Add, Sub, Mul, Div, Rem, Neg and their *Assign forms are implemented. Operands must share the same type (same width and scale) - mixing scales is deliberately a compile error; convert explicitly.

# use decimal_scaled::D38s2;
let x = D38s2::from_bits(1050);   // 10.50
let y = D38s2::from_bits(300);    //  3.00

assert_eq!((x + y).to_bits(), 1350);   // 13.50
assert_eq!((x - y).to_bits(),  750);   //  7.50
assert_eq!((x * y).to_bits(), 3150);   // 31.50  (rescaled by 10^SCALE)
assert_eq!((x / y).to_bits(),  350);   //  3.50

Overflow follows Rust's integer convention: debug builds panic, release builds wrap. For explicit control there is the full checked_* / wrapping_* / saturating_* / overflowing_* family:

# use decimal_scaled::D38s2;
assert_eq!(D38s2::MAX.checked_add(D38s2::ONE), None);
assert_eq!(D38s2::MAX.saturating_add(D38s2::ONE), D38s2::MAX);

Formatting and parsing

Display renders the canonical decimal string; Debug shows the type and value; LowerHex / UpperHex / Octal / Binary format the raw storage integer.

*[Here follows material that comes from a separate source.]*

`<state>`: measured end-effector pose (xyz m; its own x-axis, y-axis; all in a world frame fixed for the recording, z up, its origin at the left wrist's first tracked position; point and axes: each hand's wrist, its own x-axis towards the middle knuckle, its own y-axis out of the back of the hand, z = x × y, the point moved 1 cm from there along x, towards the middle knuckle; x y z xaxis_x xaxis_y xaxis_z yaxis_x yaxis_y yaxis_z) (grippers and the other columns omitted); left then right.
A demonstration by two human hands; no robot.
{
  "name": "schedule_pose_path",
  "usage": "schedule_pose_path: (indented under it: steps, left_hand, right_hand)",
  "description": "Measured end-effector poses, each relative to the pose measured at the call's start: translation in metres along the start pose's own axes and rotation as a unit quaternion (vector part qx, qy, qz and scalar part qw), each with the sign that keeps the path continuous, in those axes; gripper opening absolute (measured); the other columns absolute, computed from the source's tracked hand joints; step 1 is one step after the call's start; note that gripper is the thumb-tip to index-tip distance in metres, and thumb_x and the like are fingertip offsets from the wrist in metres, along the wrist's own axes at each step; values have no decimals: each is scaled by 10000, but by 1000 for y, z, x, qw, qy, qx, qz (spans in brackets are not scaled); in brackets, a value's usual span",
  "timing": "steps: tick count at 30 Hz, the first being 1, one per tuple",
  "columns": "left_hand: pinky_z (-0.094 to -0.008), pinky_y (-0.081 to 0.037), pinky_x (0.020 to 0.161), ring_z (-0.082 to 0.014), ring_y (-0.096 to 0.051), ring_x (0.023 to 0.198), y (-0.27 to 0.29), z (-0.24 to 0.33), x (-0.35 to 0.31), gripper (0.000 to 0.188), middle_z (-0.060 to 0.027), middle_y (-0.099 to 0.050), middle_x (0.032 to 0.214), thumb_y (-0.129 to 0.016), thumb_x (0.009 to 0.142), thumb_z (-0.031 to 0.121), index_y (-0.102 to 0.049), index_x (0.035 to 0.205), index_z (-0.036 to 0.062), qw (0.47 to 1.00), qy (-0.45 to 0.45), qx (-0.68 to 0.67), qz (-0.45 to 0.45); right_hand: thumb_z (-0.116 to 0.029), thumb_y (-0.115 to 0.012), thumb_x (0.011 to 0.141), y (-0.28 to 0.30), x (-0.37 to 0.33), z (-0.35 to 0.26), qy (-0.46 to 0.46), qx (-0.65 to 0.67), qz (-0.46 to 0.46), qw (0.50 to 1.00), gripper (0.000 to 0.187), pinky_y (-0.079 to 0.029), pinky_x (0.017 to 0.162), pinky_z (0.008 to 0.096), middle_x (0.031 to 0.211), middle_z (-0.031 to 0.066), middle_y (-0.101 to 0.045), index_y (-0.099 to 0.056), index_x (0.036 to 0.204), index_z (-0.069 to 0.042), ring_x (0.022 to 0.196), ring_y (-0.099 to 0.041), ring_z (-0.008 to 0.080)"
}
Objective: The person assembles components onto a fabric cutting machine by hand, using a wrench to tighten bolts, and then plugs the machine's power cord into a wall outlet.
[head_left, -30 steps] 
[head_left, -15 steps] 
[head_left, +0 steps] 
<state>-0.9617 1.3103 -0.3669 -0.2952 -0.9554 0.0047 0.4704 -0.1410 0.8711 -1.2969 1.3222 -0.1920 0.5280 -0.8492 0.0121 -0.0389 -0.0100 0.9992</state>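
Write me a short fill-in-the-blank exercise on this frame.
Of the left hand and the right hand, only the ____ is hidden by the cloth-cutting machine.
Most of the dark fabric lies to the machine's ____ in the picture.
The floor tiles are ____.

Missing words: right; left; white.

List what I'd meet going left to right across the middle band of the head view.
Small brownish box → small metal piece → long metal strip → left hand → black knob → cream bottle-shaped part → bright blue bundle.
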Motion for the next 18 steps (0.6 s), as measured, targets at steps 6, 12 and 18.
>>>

# use decimal_scaled::D38s2;
let v = D38s2::from_bits(-2050);
assert_eq!(format!("{v}"), "-20.50");
assert_eq!(format!("{v:?}"), "D38<2>(-20.50)");

FromStr parses the same canonical form. 1.10 and 1.1 parsed at the same scale produce the same bit pattern, so equality and hashing are a single integer comparison.

Rounding helpers

floor, ceil, round (half away from zero), trunc, and fract operate at the type's scale:

# use decimal_scaled::D38s2;
let v = D38s2::from_bits(1250);   // 12.50
assert_eq!(v.floor().to_bits(), 1200);
assert_eq!(v.ceil().to_bits(),  1300);
assert_eq!(v.round().to_bits(), 1300);
assert_eq!(v.trunc().to_bits(), 1200);
assert_eq!(v.fract().to_bits(),   50);

To round to a different scale, use rescale - see the rounding guide.